I, for one, think the valuation of Facebook at anything near $15B is completely ridiculous. It seems this is a repeat of recent history, where clicks/user was a better valuation metric than profit/user. With a valuation of $15B, it would mean that Facebook is worth more than General Motors, Xerox corp, or Starbucks. Stated another way, you could theoretically buy, outright, any of the three companies previously listed. I think this should be a warning sign to any tech investor to STAY AWAY from the company that picks up Facebook, because its gonna be a train wreck.
My case in point is Ebay. As some of you may know, Ebay purchased Skype for ‘only’ $2.6 Billion in 2005. Since then, Ebay hasn’t found a way to make their money back, and ended up writing off $1.4 Billion of that purchase almost exactly a year later. Ebay closed at $46.75 in January ’06, and has been dropping ever since. In the beginning of Feb. ’08, Ebay has been hovering around the $27, which equates to a 42% drop in 2 years. The best part about it is that Skype actually makes money! They have subscribers and a per minute charge for their land line functionality! Facebook has loads of users, but do they pay a subscription? Not a chance.

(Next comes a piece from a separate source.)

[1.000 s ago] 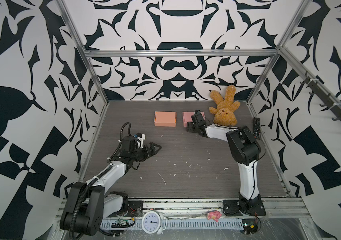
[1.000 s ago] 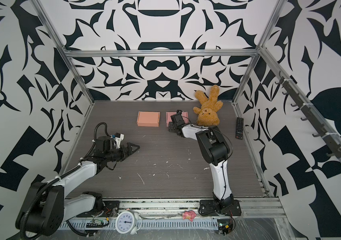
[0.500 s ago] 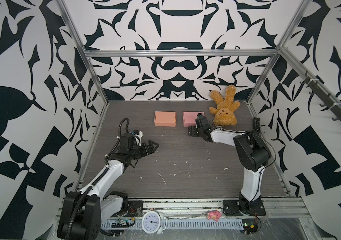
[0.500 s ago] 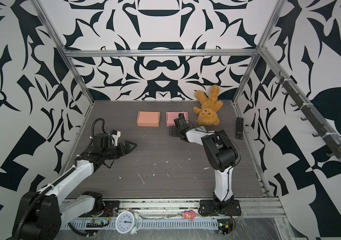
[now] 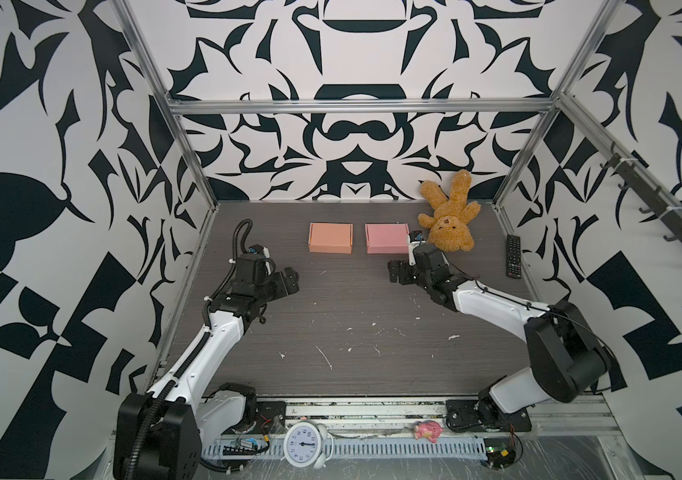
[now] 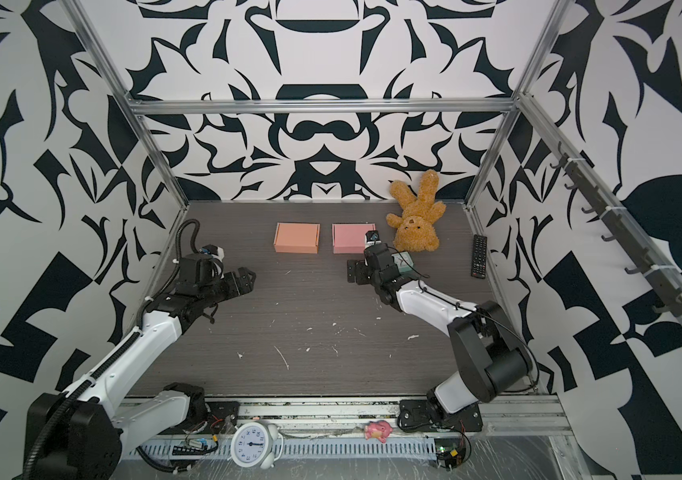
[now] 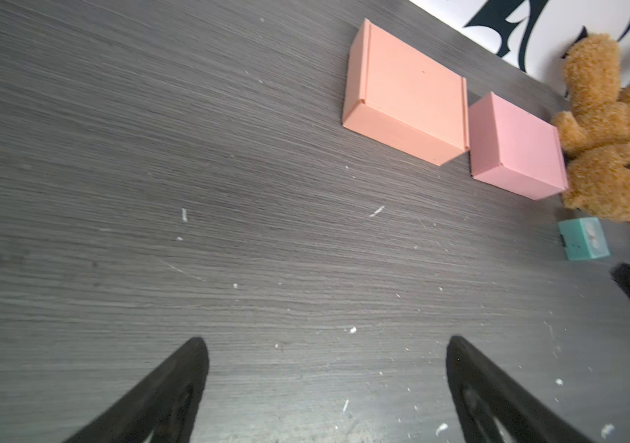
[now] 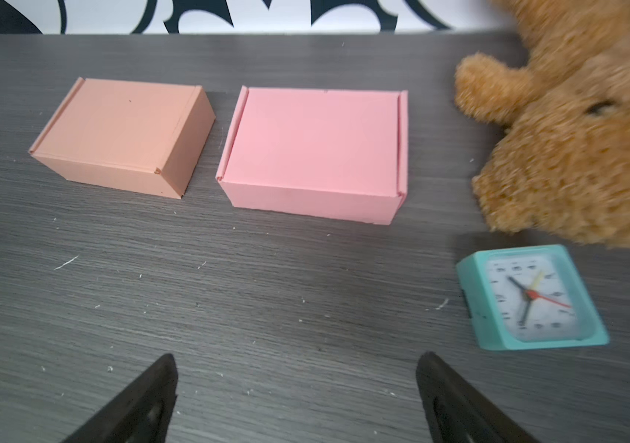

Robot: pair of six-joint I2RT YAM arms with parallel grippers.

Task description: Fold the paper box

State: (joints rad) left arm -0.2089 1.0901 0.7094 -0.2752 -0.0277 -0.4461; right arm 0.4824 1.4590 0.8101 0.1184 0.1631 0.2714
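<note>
Right wrist, pink box [image 8: 313, 149] clear of fingers [image 8: 141, 406]

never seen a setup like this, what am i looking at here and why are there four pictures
The machine is two robot arms bolted to the front edge of a dark table: a left arm and a right arm. Each ends in a gripper with two fingers.

The two wide pictures come from one camera head overhead that looks down on the whole scene. The two close pictures come from a camera on each arm's wrist, and the black wedges in them are that gripper's fingers.

On the table lie an orange box and a pink box side by side, both folded shut. There is also a teddy bear, a small teal clock and a remote.

The left gripper and the right gripper are both open and hold nothing.
</note>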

This brings me to my next point: how do you monetize Facebook? Facebook effectively provides a novelty service. It’s a service that people find interesting, but it’s not something that they need to survive on the internet. When compared against a service like Google’s search, or Gmail, or Google Maps, it starts to look pretty ridiculous. There are probably not many people who would pay a subscription to view Facebook, unless it unlocked hidden profiles or something of that nature. So they are left to use advertising. Advertising works great when you have lots of eyeballs, but you have to think about conversion rates. What percentage of users actually click on a link? My guess is that it is really low.. and although it provides a consistent revenue stream, its hardly the moneymaker that our comparison GM or Starbucks could make.
I find the valuation of Facebook and Myspace intriguing, because it really seems like investors have forgotten about the internet boom. The same exact thing is happening, and investors seem to simply want to jump on the next bandwagon so bad that they don’t stop to think for a moment about where that bandwagon is headed. I think it is safe to say that social networking is an interesting fad, and while it is not going to disappear, it certainly doesn’t seem to have the staying power that justifies a $15 billion price tag. My warning to you investor types is to steer clear of whatever company tries to digest Facebook, because its not going to turn out well in the end.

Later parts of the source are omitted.